▶ [YOUR GOAL] Lines from the start of the data through the line containing "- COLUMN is" must be given again exactly. Leave the others out.

▶ [RECORDED INFORMATION]
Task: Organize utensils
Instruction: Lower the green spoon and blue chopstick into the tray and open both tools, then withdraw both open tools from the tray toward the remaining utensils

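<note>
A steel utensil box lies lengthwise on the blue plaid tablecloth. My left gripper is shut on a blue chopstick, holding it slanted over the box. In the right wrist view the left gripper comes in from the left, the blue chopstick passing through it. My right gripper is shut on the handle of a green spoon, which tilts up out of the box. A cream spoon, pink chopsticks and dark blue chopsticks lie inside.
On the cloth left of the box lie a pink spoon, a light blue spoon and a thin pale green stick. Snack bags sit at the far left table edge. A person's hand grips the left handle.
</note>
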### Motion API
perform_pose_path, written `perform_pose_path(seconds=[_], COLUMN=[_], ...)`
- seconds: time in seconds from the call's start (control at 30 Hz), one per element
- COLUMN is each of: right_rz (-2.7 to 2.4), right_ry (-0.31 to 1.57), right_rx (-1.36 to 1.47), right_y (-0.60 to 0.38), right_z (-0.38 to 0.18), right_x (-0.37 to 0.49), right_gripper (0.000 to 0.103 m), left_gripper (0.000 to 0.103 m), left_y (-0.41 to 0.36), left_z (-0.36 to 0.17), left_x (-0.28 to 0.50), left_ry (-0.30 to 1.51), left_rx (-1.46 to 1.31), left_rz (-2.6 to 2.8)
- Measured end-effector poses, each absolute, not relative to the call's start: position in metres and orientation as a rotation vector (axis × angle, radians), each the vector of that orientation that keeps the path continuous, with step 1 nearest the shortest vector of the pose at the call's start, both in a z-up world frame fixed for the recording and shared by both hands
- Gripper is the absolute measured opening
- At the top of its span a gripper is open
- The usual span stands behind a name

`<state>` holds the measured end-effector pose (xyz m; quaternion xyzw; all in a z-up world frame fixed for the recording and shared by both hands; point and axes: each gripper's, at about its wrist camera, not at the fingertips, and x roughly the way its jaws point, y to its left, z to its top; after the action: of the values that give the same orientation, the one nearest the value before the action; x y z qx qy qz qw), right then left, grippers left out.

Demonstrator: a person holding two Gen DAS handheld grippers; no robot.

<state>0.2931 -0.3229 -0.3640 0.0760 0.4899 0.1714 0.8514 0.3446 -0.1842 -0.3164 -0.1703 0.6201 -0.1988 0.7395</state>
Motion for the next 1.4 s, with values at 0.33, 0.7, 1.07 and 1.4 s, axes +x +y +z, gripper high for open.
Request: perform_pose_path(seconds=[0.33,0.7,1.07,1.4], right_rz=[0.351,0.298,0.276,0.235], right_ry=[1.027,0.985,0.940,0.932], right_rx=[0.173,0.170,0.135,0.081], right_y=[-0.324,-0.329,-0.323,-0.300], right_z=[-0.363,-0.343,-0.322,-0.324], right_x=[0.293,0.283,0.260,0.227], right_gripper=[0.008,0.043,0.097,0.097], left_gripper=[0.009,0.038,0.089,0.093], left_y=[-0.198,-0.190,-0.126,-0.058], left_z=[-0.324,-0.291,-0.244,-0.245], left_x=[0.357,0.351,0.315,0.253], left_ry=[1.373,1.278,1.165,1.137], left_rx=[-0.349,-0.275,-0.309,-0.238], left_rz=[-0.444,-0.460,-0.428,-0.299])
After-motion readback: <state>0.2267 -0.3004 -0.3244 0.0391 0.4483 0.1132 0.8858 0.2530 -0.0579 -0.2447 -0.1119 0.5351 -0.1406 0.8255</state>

▶ [YOUR RESPONSE]
Task: Organize utensils
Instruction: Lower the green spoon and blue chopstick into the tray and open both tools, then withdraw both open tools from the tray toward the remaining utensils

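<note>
A steel utensil box lies lengthwise on the blue plaid tablecloth. My left gripper is shut on a blue chopstick, holding it slanted over the box. In the right wrist view the left gripper comes in from the left, the blue chopstick passing through it. My right gripper is shut on the handle of a green spoon, which tilts up out of the box. A cream spoon, pink chopsticks and dark blue chopsticks lie inside.
On the cloth left of the box lie a pink spoon, a light blue spoon and a thin pale green stick. Snack bags sit at the far left table edge. A person's hand grips the left handle.
</note>
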### Motion API
perform_pose_path, written `perform_pose_path(seconds=[_], COLUMN=[_], ...)`
- seconds: time in seconds from the call's start (control at 30 Hz), one per element
- COLUMN is each of: right_rz (-2.7 to 2.4), right_ry (-0.31 to 1.57), right_rx (-1.36 to 1.47), right_y (-0.60 to 0.38), right_z (-0.38 to 0.18), right_x (-0.37 to 0.49), right_gripper (0.000 to 0.103 m), left_gripper (0.000 to 0.103 m), left_y (-0.41 to 0.36), left_z (-0.36 to 0.17), left_x (-0.28 to 0.50), left_ry (-0.30 to 1.51), left_rx (-1.46 to 1.31), left_rz (-2.6 to 2.8)

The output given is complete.